Azure Data Factory: Why You Need Reusable Datasets & How to Create Them?
This article describes the importance of reusable/generic datasets in ADF and how to create them.
Datasets in Azure Data Factory (ADF) represent a logical reference to the data that you want to ingest, transform, or output in your data pipelines.

They usually include information such as the following:
- data structure of the source and destination (also called sink in ADF).
- connection details to the data in source and sink.
- filepath, schema and file format that ADF needs to work with.
A Scenario
You have a team of 3 data engineers. Let’s call them John, David and Sara. All 3 design ADF pipelines as part of their daily job and thus create datasets.
John’s project reads a combination of json and csv files from a SharePoint to load those into a Synapse dedicated SQL pool table called table_a.

David’s project reads csv files and binary files from a network drive into another Synapse dedicated SQL pool table called table_b.

Sara’s project reads API data through a JSON and loads it into a third table called table_c.
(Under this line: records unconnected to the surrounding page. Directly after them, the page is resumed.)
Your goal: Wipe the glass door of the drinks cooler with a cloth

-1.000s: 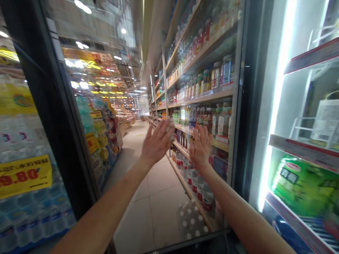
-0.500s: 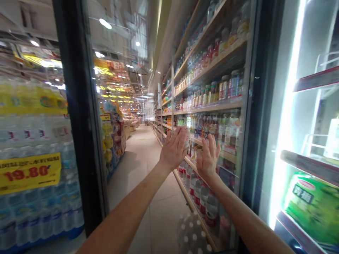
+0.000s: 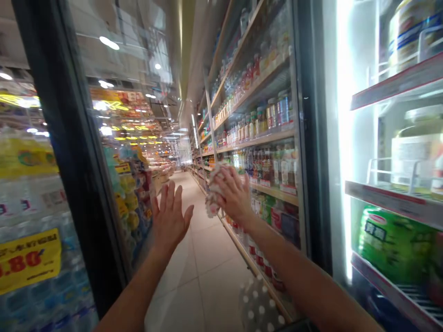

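I face the glass door (image 3: 145, 138) of a lit drinks cooler, swung open with its dark frame (image 3: 65, 184) at the left. My left hand (image 3: 169, 221) is flat against the glass, fingers spread and pointing up. My right hand (image 3: 233, 196) presses a crumpled whitish cloth (image 3: 212, 193) against the pane, just right of and above the left hand. Through and in the glass I see a shop aisle and shelves of bottles.
The cooler's bright interior at the right has shelves with a green pack (image 3: 391, 244) and large jars (image 3: 415, 147). Shelves of bottled drinks (image 3: 270, 157) run along the aisle. Stacked water packs with a yellow price sign (image 3: 29, 260) stand at the left.
The cloth has passed from my left hand to my right hand. My left hand has dropped lower and to the left on the glass; my right hand has moved up and left.
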Available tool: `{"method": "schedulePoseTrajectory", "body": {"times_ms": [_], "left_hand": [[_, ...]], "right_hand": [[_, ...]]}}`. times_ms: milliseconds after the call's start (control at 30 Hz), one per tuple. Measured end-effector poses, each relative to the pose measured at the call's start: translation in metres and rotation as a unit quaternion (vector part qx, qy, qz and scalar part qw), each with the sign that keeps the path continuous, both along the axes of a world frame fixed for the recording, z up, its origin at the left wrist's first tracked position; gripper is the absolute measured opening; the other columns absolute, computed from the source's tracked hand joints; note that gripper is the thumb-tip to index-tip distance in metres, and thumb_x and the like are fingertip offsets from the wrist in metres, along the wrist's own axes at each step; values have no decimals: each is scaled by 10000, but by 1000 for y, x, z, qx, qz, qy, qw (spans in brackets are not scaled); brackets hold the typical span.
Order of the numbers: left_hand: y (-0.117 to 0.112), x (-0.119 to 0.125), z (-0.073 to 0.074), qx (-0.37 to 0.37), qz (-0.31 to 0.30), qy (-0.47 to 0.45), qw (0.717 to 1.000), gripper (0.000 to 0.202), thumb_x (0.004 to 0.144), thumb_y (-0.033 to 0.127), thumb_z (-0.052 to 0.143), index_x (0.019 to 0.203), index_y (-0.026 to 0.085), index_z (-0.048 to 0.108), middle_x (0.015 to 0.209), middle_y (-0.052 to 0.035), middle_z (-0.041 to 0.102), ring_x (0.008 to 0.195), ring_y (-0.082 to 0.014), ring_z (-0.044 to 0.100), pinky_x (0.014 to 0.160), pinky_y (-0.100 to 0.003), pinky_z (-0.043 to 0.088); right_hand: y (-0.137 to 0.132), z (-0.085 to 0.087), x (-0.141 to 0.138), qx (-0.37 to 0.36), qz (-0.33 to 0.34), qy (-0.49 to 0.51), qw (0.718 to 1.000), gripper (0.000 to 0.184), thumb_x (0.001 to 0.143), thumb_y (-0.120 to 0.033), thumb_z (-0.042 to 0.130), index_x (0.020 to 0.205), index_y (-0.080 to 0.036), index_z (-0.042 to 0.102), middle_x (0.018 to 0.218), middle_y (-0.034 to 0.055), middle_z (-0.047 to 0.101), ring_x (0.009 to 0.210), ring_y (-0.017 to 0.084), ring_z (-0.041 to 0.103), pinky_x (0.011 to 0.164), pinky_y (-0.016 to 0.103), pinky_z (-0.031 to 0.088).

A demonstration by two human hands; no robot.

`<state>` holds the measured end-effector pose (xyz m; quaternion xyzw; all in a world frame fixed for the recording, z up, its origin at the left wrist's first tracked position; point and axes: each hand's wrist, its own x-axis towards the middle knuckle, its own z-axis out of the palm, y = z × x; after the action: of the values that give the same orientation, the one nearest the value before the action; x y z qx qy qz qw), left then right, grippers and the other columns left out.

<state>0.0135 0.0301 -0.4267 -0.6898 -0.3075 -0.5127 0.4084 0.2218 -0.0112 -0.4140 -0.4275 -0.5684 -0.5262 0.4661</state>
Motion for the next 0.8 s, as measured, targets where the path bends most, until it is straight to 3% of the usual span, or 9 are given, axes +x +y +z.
{"method": "schedulePoseTrajectory", "body": {"times_ms": [133, 200, 267, 433, 500, 600, 733, 800], "left_hand": [[-2, 6, 0, -3, -8, -13, 1000, 668, 844, 340, 478, 1413, 155, 180, 1438, -156, 267, 1354, -260, 186, 1089, -502, 125], [-2, 6, -1, -5, -12, -21, 1000, 667, 841, 340, 481, 1412, 163, 186, 1441, -149, 260, 1353, -261, 189, 1091, -504, 128], [-2, 7, -2, -6, -14, -28, 1000, 676, 840, 336, 481, 1417, 173, 168, 1446, -141, 247, 1355, -262, 180, 1091, -510, 130], [0, 9, -4, -1, -18, -36, 999, 689, 847, 322, 474, 1424, 184, 125, 1446, -135, 249, 1352, -268, 190, 1091, -516, 126], [-1, 9, -4, -2, -13, -34, 999, 693, 844, 321, 483, 1423, 184, 128, 1445, -137, 250, 1350, -270, 200, 1092, -509, 133], [-1, 8, -4, -1, -9, -32, 999, 698, 842, 320, 489, 1424, 188, 127, 1443, -137, 256, 1349, -269, 204, 1090, -508, 142], [-2, 10, -6, -1, -17, -43, 999, 669, 851, 323, 470, 1422, 213, 137, 1450, -118, 242, 1352, -259, 194, 1091, -514, 132], [-3, 12, -7, -3, -21, -53, 998, 653, 857, 323, 458, 1420, 219, 145, 1453, -112, 233, 1352, -255, 192, 1092, -516, 125]], "right_hand": [[-16, -13, 105, 53, -67, 143, 986, 415, 829, -278, 419, 1229, -188, 483, 1346, 127, 451, 1301, 248, 333, 1036, 519, 233], [-22, -17, 134, 60, -70, 206, 974, 448, 825, -269, 406, 1255, -155, 459, 1367, 164, 412, 1303, 265, 327, 1007, 516, 281], [-21, -19, 128, 63, -53, 221, 972, 478, 822, -267, 390, 1281, -143, 430, 1390, 175, 371, 1323, 268, 287, 1004, 511, 291], [-7, -21, 24, -16, 1, 59, 998, 509, 788, -362, 464, 1258, -167, 451, 1400, 143, 368, 1362, 261, 188, 1063, 505, 203], [-5, -21, 4, -47, 5, -3, 999, 492, 786, -367, 483, 1241, -181, 469, 1387, 128, 396, 1360, 254, 200, 1074, 500, 178], [-12, -25, 36, -37, -10, -12, 999, 462, 798, -314, 465, 1244, -193, 466, 1371, 118, 422, 1350, 239, 234, 1071, 502, 192], [-22, -29, 127, 37, -55, 141, 988, 471, 827, -306, 392, 1269, -155, 446, 1380, 158, 394, 1321, 274, 292, 1016, 510, 287], [-22, -29, 145, 65, -59, 207, 974, 486, 837, -313, 379, 1281, -127, 440, 1391, 182, 368, 1322, 283, 287, 1024, 485, 290]]}}
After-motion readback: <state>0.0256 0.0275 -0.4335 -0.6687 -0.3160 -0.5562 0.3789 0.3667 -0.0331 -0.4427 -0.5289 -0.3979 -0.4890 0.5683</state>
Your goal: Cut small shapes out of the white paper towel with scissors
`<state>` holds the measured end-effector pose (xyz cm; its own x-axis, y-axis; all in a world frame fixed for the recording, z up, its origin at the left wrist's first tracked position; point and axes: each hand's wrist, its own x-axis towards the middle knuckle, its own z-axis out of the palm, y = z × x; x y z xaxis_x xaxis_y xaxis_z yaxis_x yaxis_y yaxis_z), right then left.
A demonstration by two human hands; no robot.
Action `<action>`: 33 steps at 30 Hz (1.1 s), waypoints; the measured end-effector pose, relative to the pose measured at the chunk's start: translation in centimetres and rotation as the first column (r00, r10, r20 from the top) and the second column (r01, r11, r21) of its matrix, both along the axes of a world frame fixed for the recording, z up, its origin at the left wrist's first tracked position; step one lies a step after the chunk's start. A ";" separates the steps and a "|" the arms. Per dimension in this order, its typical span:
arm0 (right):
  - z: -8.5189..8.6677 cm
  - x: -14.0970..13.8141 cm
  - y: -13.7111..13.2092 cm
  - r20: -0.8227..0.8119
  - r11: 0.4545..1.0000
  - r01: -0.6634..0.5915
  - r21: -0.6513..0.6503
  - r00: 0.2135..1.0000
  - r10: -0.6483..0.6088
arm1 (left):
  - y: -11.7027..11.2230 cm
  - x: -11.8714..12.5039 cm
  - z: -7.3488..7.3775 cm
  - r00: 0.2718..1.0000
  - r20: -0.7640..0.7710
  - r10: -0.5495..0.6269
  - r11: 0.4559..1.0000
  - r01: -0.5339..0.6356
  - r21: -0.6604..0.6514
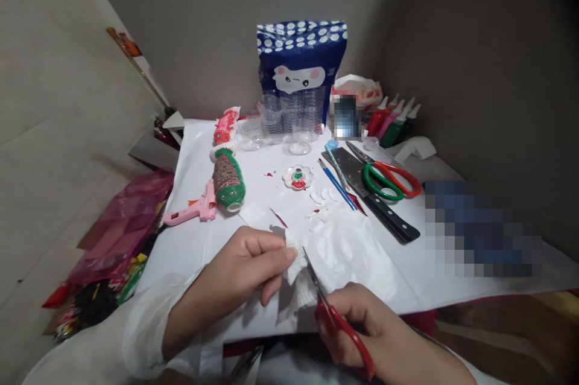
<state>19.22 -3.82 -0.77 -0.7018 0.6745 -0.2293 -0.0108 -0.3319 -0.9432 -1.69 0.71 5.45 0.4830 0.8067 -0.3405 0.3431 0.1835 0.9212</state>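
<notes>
My left hand (256,264) pinches a piece of white textured sheet (298,279), thumb on top near its upper edge. My right hand (362,330) grips a pair of red-handled scissors (335,318), with fingers in the loops. The blades point up and away and lie against the sheet's right side, close to my left fingertips. Whether the blades are parted I cannot tell. Beyond my left hand lie a green fish-shaped figure (229,186) and a pink glue gun (196,209). A flower-shaped paint palette (298,177) with red and green paint sits further back.
On the right lie a cleaver (384,213), green-and-orange-handled scissors (393,180) and blue brushes (339,186). A red-and-white fish figure (226,125), stacked clear cups (292,116), a blue bag (301,53) and paint bottles (393,122) stand at the back. Crumpled clear plastic (357,252) covers the white tabletop's right front.
</notes>
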 end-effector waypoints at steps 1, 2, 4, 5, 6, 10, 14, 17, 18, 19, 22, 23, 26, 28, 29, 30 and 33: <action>0.0 0.0 0.0 -0.021 1.000 -0.011 -0.007 1.000 0.011 | 0.0 0.0 0.0 1.000 -0.005 -0.005 1.000 0.005 -0.001; -0.1 0.0 0.0 -0.047 1.000 -0.021 -0.018 0.999 0.021 | -0.1 0.0 0.0 1.000 -0.008 -0.010 1.000 0.010 -0.001; -0.3 -0.1 0.0 -0.099 0.998 -0.037 -0.042 0.995 0.032 | -0.1 0.0 0.0 1.000 -0.010 -0.015 1.000 0.014 -0.006; -0.4 0.0 0.0 -0.116 0.998 -0.038 -0.046 0.993 0.033 | -0.2 0.0 0.1 1.000 -0.009 -0.015 1.000 0.014 -0.011; -0.5 0.0 0.0 -0.127 0.998 -0.041 -0.044 0.991 0.035 | -0.2 0.0 0.1 1.000 -0.005 -0.014 1.000 0.014 -0.014; -0.5 0.1 -0.1 -0.128 0.997 -0.058 -0.042 0.990 0.052 | -0.2 0.1 0.2 1.000 0.024 -0.018 1.000 0.018 -0.012; -0.3 0.3 0.0 -0.134 0.993 -0.074 -0.095 0.989 0.061 | -0.1 -0.1 0.2 0.999 0.030 -0.032 0.998 0.034 -0.045; -0.2 0.5 0.1 -0.125 0.991 -0.088 -0.102 0.989 0.075 | -0.1 -0.1 0.2 0.998 0.052 -0.041 0.997 0.045 -0.070; -0.2 0.6 0.2 -0.119 0.991 -0.091 -0.096 0.990 0.080 | -0.1 -0.1 0.2 0.998 0.055 -0.042 0.996 0.046 -0.075; -0.2 0.6 0.2 -0.119 0.991 -0.096 -0.090 0.989 0.085 | 0.0 -0.1 0.2 0.998 0.056 -0.042 0.996 0.046 -0.081; -0.3 0.6 0.3 -0.130 0.992 -0.089 -0.092 0.989 0.077 | 0.0 0.0 0.2 0.997 0.058 -0.050 0.995 0.055 -0.089; -0.3 0.6 0.3 -0.133 0.991 -0.090 -0.095 0.988 0.077 | 0.0 0.0 0.2 0.997 0.057 -0.054 0.995 0.058 -0.087; -0.3 0.5 0.3 -0.122 0.992 -0.088 -0.087 0.990 0.077 | 0.0 0.0 0.3 0.998 0.046 -0.047 0.995 0.051 -0.091; -0.3 0.5 0.2 -0.097 0.993 -0.087 -0.073 0.992 0.080 | -0.1 0.0 0.3 0.998 0.038 -0.046 0.994 0.050 -0.100; -0.2 0.5 0.2 -0.079 0.994 -0.082 -0.069 0.994 0.077 | -0.1 0.1 0.4 0.998 0.034 -0.045 0.993 0.048 -0.104; -0.2 0.6 0.2 -0.063 0.994 -0.082 -0.066 0.995 0.078 | -0.2 0.1 0.4 0.999 0.028 -0.041 0.993 0.044 -0.110; -0.2 1.0 0.2 -0.048 0.992 -0.107 -0.071 0.993 0.103 | -0.2 0.0 0.4 0.999 0.016 -0.039 0.990 0.041 -0.139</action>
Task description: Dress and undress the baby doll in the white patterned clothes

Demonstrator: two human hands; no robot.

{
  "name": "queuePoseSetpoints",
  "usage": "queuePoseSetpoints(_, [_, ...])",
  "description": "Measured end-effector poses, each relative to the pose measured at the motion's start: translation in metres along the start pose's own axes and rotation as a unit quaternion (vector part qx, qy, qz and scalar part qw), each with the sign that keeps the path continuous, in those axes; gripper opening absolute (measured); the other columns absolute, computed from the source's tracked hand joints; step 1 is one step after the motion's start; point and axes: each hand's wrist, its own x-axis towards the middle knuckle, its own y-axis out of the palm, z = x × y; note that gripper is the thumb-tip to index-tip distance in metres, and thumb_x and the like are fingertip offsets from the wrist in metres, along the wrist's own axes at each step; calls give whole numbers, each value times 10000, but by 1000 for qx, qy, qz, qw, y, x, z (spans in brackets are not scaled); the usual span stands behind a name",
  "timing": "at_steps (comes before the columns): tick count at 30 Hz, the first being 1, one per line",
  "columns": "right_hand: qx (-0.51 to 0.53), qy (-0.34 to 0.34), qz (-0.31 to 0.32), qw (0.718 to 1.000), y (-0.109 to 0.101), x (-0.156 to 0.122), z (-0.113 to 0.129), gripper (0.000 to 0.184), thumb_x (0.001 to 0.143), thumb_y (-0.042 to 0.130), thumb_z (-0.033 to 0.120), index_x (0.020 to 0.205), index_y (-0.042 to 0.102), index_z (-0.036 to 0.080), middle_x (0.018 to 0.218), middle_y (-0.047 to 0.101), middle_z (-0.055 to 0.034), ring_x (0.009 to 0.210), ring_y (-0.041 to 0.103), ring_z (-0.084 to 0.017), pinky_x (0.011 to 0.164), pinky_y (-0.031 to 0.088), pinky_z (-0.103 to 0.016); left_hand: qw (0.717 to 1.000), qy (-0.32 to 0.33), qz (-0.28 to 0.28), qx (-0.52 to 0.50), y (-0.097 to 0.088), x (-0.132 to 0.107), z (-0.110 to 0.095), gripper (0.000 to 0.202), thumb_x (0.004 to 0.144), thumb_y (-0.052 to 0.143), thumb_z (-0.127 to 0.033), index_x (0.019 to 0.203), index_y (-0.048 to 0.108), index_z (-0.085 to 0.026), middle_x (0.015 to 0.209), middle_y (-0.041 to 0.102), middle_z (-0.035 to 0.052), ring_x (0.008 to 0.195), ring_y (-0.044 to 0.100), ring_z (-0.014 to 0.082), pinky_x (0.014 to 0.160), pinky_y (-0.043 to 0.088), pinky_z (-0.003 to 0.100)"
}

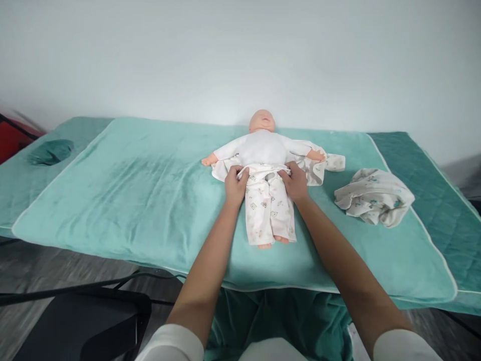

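Note:
A baby doll [263, 145] lies on its back on a teal blanket [143, 185], head toward the wall, in a white top and printed white trousers [269, 210]. My left hand [235, 184] is closed on the trousers' waistband at the doll's left-of-frame hip. My right hand [294, 181] grips the waistband on the other side. A printed cloth [323, 168] lies spread under the doll's torso and arm.
A crumpled printed garment [374, 196] lies on the blanket to the right. The bed's darker quilted cover [432, 185] shows at the right edge, with a face hole [50, 151] at far left. A black chair [86, 323] stands below left.

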Motion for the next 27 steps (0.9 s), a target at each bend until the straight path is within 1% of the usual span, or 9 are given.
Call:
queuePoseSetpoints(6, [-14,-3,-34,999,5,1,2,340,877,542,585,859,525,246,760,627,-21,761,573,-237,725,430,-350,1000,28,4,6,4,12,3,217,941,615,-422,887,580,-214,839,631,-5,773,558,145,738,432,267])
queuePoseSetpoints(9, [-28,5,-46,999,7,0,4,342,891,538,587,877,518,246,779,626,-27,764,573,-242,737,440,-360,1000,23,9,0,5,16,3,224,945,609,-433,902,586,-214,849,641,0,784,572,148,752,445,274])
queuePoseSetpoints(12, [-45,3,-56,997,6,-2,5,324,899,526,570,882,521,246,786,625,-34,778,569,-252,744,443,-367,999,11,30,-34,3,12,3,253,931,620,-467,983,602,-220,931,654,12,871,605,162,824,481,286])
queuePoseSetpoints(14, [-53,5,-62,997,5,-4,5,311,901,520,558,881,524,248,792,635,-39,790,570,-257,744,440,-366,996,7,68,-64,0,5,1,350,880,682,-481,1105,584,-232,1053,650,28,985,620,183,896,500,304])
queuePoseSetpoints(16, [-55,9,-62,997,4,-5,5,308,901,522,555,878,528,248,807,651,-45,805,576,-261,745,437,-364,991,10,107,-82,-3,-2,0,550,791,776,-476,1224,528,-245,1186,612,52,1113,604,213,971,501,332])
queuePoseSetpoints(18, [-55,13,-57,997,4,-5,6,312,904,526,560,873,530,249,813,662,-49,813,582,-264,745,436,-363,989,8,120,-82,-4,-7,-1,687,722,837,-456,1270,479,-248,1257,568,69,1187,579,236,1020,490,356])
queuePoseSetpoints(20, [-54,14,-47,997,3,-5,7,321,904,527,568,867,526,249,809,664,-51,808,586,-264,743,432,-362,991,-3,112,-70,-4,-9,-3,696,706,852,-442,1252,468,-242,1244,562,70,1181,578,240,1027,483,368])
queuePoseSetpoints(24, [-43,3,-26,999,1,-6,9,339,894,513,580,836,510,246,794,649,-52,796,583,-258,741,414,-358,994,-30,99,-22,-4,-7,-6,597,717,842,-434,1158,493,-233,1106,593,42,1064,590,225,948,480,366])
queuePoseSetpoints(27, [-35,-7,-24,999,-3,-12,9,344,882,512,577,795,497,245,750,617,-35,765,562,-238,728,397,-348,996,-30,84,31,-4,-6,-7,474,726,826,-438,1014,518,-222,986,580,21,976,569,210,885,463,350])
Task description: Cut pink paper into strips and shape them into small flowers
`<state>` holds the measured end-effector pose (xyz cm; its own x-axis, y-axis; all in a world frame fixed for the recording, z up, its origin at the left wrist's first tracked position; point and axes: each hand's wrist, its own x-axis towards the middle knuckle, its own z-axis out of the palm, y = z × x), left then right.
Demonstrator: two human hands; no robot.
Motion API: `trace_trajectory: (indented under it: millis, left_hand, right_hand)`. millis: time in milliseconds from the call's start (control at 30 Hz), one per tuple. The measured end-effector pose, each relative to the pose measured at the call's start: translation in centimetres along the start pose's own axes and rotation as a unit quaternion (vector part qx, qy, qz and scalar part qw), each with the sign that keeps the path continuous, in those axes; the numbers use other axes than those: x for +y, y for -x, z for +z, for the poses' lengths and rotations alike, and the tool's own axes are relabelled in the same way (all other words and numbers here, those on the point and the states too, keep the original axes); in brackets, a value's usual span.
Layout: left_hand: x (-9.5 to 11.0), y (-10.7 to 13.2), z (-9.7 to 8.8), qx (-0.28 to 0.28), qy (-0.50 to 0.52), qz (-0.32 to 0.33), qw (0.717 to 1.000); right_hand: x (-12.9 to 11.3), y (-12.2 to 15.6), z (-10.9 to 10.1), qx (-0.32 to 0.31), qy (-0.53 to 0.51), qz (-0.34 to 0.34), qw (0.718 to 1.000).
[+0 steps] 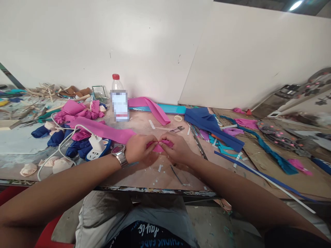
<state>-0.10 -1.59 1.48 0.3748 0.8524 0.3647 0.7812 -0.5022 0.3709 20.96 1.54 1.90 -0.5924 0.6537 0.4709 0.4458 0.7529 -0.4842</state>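
Note:
Between my two hands, low over the front middle of the table, is a pink fabric strip (121,135). Its long free end trails left over the pile, and its near part is bunched at my fingertips. My left hand (139,148), with a metal watch (119,154) on the wrist, pinches the gathered part between thumb and fingers. My right hand (177,148) pinches the same part from the other side, its thumb almost meeting the left one. Some of the bunched fabric is hidden behind the fingers. Small snips (178,129) lie just beyond my right hand.
Left stands a white power strip (96,147) with a looping cable, among pink and navy fabric rosettes (55,137). A red-capped bottle (117,84) stands behind. Navy fabric (203,119), a tape ring (178,118) and a teal twisted strip (269,150) lie right. The table's front edge (155,190) is close.

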Motion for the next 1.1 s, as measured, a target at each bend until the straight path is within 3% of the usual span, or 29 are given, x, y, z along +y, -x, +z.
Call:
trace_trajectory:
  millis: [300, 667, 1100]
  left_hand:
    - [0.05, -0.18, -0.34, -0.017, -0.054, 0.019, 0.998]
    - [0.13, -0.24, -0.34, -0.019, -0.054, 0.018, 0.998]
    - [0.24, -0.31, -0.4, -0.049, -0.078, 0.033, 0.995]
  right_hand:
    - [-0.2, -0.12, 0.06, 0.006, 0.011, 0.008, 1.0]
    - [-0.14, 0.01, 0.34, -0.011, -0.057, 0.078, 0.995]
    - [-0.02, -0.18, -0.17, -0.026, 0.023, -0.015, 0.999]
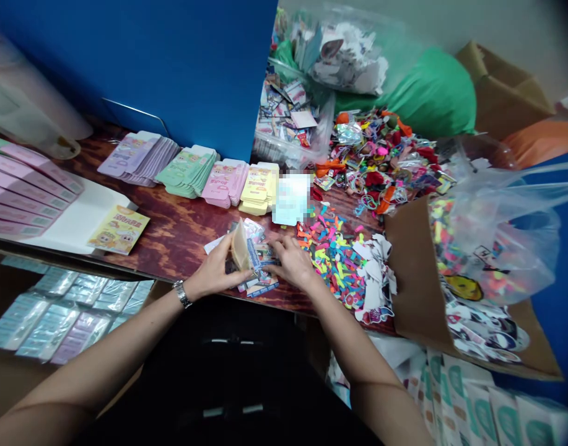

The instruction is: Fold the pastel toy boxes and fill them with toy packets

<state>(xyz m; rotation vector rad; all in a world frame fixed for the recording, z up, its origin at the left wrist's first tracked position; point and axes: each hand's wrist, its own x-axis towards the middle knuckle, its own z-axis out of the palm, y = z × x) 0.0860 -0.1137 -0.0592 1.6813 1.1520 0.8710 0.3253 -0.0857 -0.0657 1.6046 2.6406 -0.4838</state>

All of them store their incoming data into an Azure data lake storage gen2 container.
Without Generic Datasets
Without creating generic datasets for their needs, John, David and Sara create datasets that cater to their specific use cases.
✓ John creates 3 datasets — csv file, json file and sql dataset for table_a. ✓ David creates 3 datasets — csv file, binary file and sql dataset for table_b. ✓ Sara creates 2datasets — json file and sql dataset for table_c.
Following is how their datasets look in ADF —

To provide further context, when John, David and Sara created their datasets, they linked those datasets to their data stores only. To put this into perspective, below are the datasets configured for the different tables —
John’s sink dataset —

David’s sink dataset —

Sara’s sink dataset —

The Problem
Can their data pipelines function like this? Absolutely. Assuming no other error occurs, all the 3 data pipelines will function and load data into their respective tables.
So what’s the problem?
The question to ask is if this approach is optimized and can this be sustained? We can see our ADF already contains-
- 3 datasets for the 3 different tables
- 2 datasets for the 2 csv files
- 2 datasets for the 2 json files
What happens six months or a year from now? As the influx of projects increases, new csv/excel/json files are discovered and new tables get created, our original strategy will balloon the resources used in ADF since the number of new datasets created appears to be directly proportional to the number of new files/tables.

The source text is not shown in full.